2001 GMC SLT Extended Cab Z71 - Polo Green
skip99 Aug 25th, 02, 02:04 PM look for the casting date on the rear of the block, 010 blocks were made from 69 to 75.
look at the dates on the heads (pull a valve cover) these at the least should be dated 1-3 monthes before the cars build date.you can verify all the numbers but remember, it could still be faked. example...take an 010 block from a truck, deck it, then stamp a vin above the oil filter. all the parts are out there,
just expensive.or you could have a Z that somewhere along the line they had to replace a block.having the "what looks original" trim tag helps a lot. but also, you can get a trim tag made with "original style" rivets for $150.

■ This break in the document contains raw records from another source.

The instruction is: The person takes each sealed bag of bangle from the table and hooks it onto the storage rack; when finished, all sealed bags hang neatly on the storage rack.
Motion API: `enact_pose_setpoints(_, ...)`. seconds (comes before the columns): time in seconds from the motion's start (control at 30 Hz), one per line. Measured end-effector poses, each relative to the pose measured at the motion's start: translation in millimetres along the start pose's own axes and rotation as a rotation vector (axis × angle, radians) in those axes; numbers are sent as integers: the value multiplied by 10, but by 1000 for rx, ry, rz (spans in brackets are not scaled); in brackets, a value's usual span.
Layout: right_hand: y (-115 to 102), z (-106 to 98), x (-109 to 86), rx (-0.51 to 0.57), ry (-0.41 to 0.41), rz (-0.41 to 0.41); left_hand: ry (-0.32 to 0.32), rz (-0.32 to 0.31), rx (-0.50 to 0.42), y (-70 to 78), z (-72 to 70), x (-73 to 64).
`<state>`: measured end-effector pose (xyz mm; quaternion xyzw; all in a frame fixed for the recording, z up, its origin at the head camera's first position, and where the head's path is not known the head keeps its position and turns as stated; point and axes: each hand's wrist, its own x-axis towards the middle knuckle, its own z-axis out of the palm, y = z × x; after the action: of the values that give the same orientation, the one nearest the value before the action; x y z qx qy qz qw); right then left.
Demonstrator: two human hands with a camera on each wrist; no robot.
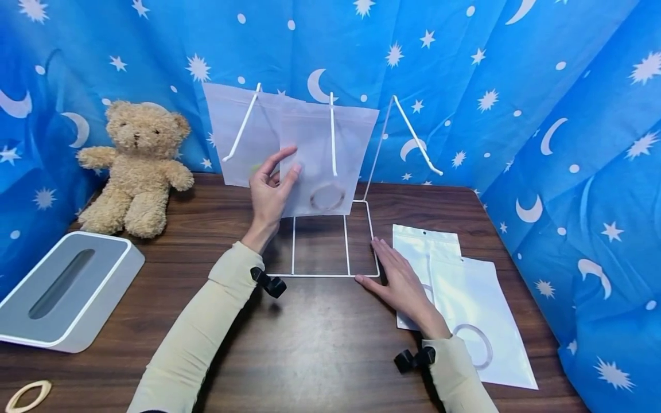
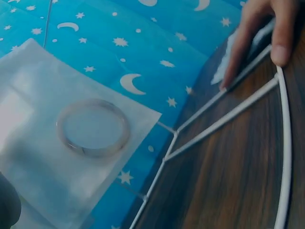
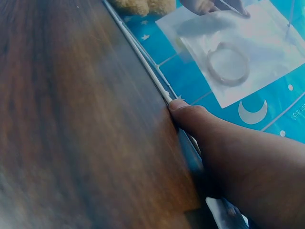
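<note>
A white wire rack [image 1: 294, 246] with three prongs stands on the table. On its middle prong hangs a translucent pouch [image 1: 330, 149] with a bangle [image 1: 327, 197] inside; another pouch [image 1: 242, 132] hangs behind it on the left prong. My left hand [image 1: 271, 192] is at the middle pouch's left edge, its thumb and index fingertips in front of the film and apart. My right hand [image 1: 400, 281] rests at the rack base's front right corner, thumb at the front bar and straight fingers along the side bar. In the right wrist view the thumb [image 3: 190, 114] touches the bar.
Two white pouches [image 1: 496, 321] lie overlapping on the table at the right, partly under my right forearm. The right prong [image 1: 418, 137] is bare. A teddy bear [image 1: 139, 166], a grey-topped tissue box [image 1: 77, 292] and a pale wooden ring [image 1: 28, 396] are at the left.
</note>
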<state>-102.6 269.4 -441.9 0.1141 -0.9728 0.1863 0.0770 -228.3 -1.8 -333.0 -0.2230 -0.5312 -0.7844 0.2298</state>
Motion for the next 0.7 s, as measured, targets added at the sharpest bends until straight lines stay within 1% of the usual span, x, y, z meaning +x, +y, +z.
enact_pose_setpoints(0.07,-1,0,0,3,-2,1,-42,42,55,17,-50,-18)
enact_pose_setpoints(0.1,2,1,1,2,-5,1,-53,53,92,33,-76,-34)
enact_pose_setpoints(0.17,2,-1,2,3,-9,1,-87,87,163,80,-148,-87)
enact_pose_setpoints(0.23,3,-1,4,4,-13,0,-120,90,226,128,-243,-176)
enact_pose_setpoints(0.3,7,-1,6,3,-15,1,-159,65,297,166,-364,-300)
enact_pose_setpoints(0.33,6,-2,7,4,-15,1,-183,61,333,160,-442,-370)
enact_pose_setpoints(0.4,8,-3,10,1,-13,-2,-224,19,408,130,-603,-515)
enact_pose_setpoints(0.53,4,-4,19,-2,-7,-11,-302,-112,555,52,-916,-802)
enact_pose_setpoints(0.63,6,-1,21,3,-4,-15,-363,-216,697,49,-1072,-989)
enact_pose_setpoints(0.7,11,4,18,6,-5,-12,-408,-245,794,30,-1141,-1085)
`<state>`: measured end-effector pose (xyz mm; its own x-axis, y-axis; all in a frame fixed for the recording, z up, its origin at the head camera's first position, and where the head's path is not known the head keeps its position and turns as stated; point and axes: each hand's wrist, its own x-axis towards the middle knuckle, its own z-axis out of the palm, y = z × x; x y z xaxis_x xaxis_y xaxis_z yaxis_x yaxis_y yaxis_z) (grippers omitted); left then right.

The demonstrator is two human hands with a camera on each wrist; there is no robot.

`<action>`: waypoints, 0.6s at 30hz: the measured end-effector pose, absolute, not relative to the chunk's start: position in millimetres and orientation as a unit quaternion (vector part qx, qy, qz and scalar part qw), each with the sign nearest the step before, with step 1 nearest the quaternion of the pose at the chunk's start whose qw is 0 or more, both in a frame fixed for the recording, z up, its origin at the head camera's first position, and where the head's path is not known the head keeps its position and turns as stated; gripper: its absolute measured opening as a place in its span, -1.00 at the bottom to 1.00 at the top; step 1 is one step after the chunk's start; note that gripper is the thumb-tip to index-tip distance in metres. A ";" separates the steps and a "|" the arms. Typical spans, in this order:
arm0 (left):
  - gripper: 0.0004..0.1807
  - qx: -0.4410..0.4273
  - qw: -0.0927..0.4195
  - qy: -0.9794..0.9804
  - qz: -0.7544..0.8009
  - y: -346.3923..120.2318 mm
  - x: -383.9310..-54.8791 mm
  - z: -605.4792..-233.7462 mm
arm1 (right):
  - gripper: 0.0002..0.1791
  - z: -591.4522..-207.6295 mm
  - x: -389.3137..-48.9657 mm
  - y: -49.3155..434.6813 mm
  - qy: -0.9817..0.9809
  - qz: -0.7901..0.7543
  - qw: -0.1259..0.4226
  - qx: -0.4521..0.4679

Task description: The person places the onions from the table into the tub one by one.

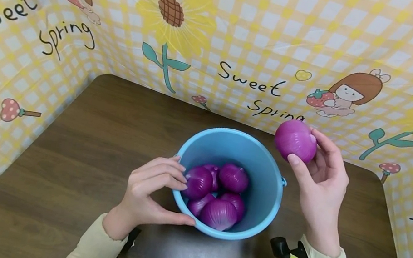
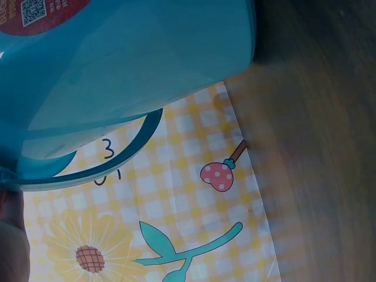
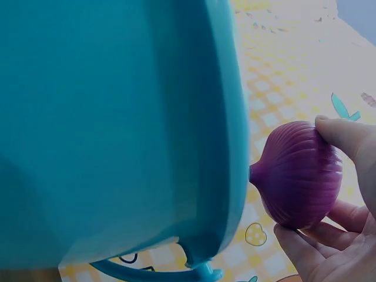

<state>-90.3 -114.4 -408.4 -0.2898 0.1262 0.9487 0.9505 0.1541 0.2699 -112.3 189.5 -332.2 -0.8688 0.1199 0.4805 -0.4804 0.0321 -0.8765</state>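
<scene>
A light blue bucket (image 1: 273, 205) stands on the table with several purple onions (image 1: 218, 214) inside. My left hand (image 1: 151, 193) holds its rim at the near left, fingertips over the edge and thumb along the front. In the left wrist view the bucket's side (image 2: 135, 76) fills the upper left, and only a bit of the hand (image 2: 12, 252) shows. Up and to the right of the bucket, my right hand (image 1: 322, 186) grips another purple onion (image 1: 295, 140) between thumb and fingers. The right wrist view shows this onion (image 3: 302, 176) beside the bucket's rim, its pointed tip towards the bucket.
The dark wooden table (image 1: 60, 158) lies under the bucket. Yellow checked cloth (image 1: 224, 26) with flowers and lettering rises behind and at both sides. The bucket's blue handle (image 2: 129, 153) hangs at its far side. A black wrist device (image 1: 290, 251) sits at the right cuff.
</scene>
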 end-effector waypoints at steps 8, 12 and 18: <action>-0.40 -0.425 0.419 -0.632 -0.494 -114.3 -90.4 -409.2 | -0.39 -328.0 -107.9 183.7 -0.678 0.684 0.224 0.151; -0.40 -0.425 0.418 -0.633 -0.494 -114.3 -90.1 -409.5 | -0.39 -326.2 -105.4 178.7 -0.677 0.686 0.217 0.155; -0.41 -0.423 0.417 -0.635 -0.493 -114.4 -89.6 -409.3 | -0.36 -327.8 -103.8 171.3 -0.678 0.685 0.205 0.168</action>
<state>-89.6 -114.4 -409.3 -0.2937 0.1265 0.9475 0.9493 0.1549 0.2736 -103.8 171.3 -327.8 -0.8594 0.0540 0.5085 -0.5090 0.0041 -0.8608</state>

There are a lot of fake Z's out there that the owners think are real. get a couple books(chevy by the #'s,by Al colvin.... and Camaro restoration guide, by Jason Scott.. both at Amazon .com through this sites book section. take it with you and look at ALL the parts.
It is pretty easy to fake the big stuff but a lot of times the small stuff gets overlooked.
where is the speedo cable through the firewall? #'s on trans? motormounts ? there is a lot to look at. so, educate yourself some more beforepaying a Z price. Skip
feel free to call me.740-393-1716
[This message has been edited by skip99 (edited 08-25-2002).]
Kurt S Aug 25th, 02, 05:57 PM While you are crawling, what's the trans and axle codes?
The trans code is on the passenger side, stamped on the rear edge of the maincase.
The axle code is located on the passenger side axle tube. Look under 'Decoding' on the CRG website for a great sketch of the location. http://www.camaros.org/numbers.shtml#RearAxleNumbers
Also, what's the NOR and date from the trim tag?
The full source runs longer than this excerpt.